Man habe das Bad im Jahr 2010 von der Gemeinde übernommen, berichtete Sauer. „Wir verwalten alles selbst und arbeiten fast ausschließlich mit Ehrenamtlichen. Nur die Bademeister, die am Beckenrand stehen, werden bezahlt.“ Die Ehrenamtlichen kümmern sich auch um die Reparaturen rund um das 50 mal 17 Meter große Becken mit seinem 5-Meter-Turm.
Das Personal sei Kostenfaktor Nummer eins, mit dem zu Spitzenzeiten mit zehn Helfern bestückten Kiosk werde das Bad „quersubventioniert“. Dort hilft auch Bürgermeister Michael Krenos (parteilos) mit. Seit seiner Wahl zum Rathauschef ist das langjährige Vorstandsmitglied in der Küche aktiv, sodass die Gemeindepolitik dem „Betriebsablauf“ am Ticketverkauf oder an der Kiosktheke nicht in die Quere kommt.
Ann-Katrin Sauer berichtete Kuhn von rückläufigen Besucherzahlen aufgrund eines anderen Freizeitverhaltens und von einem „Teufelskreis“ und „einer Gefahr“, wenn Kinder nicht gut genug schwimmen könnten. Hier will die Badeleitung Kindergärten ansprechen.
„Das Herz des Waldschwimmbads sind die vielen Ehrenamtlichen, die das Bad am Laufen halten. Dank ihnen ist das Waldschwimmbad mit seinen Sport- und Freizeitangeboten ein Dreh- und Angelpunkt des gesellschaftlichen Miteinanders im Ort geworden“, sagte Kuhn.
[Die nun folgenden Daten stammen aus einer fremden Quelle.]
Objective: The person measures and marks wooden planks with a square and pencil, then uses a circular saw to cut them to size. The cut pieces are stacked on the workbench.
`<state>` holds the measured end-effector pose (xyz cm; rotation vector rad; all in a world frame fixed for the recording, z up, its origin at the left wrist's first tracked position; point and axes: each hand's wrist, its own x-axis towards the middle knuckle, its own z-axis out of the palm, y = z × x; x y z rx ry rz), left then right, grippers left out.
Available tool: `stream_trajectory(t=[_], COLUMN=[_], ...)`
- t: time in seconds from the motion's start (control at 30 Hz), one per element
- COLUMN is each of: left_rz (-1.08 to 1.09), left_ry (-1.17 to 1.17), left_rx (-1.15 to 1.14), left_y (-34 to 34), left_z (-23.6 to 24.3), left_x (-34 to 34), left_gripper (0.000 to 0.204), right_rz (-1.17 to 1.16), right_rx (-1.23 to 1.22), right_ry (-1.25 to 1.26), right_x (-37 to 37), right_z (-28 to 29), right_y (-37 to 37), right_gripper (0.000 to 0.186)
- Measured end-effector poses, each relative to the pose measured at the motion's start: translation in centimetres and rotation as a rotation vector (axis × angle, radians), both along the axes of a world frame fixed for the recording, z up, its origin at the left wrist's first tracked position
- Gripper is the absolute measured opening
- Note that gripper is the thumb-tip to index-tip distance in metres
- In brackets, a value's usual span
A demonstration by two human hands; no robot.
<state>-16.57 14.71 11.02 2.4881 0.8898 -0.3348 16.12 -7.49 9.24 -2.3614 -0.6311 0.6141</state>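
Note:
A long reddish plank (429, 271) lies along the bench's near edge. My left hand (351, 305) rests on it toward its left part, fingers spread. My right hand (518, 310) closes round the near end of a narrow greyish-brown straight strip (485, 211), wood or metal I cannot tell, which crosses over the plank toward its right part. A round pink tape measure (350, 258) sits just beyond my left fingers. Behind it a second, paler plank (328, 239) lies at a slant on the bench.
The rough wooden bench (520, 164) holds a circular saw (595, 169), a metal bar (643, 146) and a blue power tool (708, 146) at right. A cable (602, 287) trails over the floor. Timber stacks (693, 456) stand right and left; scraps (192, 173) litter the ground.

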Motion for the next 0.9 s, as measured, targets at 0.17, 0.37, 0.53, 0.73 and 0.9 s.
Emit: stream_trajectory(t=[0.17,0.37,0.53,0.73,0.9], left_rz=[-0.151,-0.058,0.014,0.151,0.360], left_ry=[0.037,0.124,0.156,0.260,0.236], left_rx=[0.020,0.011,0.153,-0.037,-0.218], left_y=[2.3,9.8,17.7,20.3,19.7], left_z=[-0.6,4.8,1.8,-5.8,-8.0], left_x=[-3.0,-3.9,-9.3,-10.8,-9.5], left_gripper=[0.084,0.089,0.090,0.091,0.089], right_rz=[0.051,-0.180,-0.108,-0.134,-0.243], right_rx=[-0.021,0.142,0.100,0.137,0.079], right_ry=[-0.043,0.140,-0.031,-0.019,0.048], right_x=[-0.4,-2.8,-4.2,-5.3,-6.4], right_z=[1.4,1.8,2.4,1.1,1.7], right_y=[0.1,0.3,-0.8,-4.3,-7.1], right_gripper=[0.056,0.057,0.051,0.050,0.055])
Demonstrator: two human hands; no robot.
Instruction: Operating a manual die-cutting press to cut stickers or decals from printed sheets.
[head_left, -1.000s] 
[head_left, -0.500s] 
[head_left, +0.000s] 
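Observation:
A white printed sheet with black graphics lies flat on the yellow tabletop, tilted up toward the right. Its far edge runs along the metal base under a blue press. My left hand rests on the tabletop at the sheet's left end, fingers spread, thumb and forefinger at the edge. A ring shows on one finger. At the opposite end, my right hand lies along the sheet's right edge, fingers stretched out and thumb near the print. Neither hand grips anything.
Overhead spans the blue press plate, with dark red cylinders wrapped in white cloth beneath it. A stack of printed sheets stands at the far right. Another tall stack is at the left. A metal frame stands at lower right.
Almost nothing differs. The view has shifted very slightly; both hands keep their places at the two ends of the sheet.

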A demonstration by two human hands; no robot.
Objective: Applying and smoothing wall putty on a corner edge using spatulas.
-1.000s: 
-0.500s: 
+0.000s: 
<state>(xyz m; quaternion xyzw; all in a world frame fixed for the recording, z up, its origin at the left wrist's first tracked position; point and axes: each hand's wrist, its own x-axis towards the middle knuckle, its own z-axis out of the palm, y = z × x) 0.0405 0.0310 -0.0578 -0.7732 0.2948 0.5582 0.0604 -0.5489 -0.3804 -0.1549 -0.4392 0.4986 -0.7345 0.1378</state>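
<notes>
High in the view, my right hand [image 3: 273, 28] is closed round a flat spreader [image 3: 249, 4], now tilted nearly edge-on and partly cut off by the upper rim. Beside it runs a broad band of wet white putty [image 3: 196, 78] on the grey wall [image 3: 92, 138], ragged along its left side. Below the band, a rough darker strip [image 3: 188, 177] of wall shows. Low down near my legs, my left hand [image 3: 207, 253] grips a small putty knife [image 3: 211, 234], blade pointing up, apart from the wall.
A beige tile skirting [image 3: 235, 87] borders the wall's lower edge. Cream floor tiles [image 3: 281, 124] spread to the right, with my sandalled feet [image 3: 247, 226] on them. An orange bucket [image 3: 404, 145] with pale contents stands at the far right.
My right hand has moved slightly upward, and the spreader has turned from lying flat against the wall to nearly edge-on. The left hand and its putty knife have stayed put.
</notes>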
Sechs Finalisten präsentieren sich am 13. August
Mit dem Demografiepreis zeichnet die Staatskanzlei zum 16. Mal Initiativen aus, die sich den Herausforderungen des demografischen Wandels stellen. Im Fokus steht dabei der ländliche Raum. Gefragt sind „innovative Projekte zur Gestaltung der Herausforderungen des demografischen Wandels im ländlichen Raum“, die sich bereits bewährt haben.
Es gibt sechs Finalisten. Der Sieger erhält 8000 Euro, die beiden Zweitplatzierten je 5000 Euro und die drei Drittplatzierten jeweils 2000 Euro. Unter den Finalisten sind neben den Projekten aus Breitscheid und Sinn auch der Dorfladen Ginseldorf (Marburg-Biedenkopf), die „AuszeitCardPlus“ (Region Nordhessen), „makeIT“ aus Gelnhausen (Main-Kinzig-Kreis) und „Kultura Trails“ der Naturfreunde Egelsbach-Erzhausen (Kreis Darmstadt-Dieburg).
Ernst wird es für die sechs Finalisten am 13. August, wenn sie ihr Projekt vor der Jury präsentieren müssen. Die Preisverleihung findet am 27. August in Wiesbaden statt.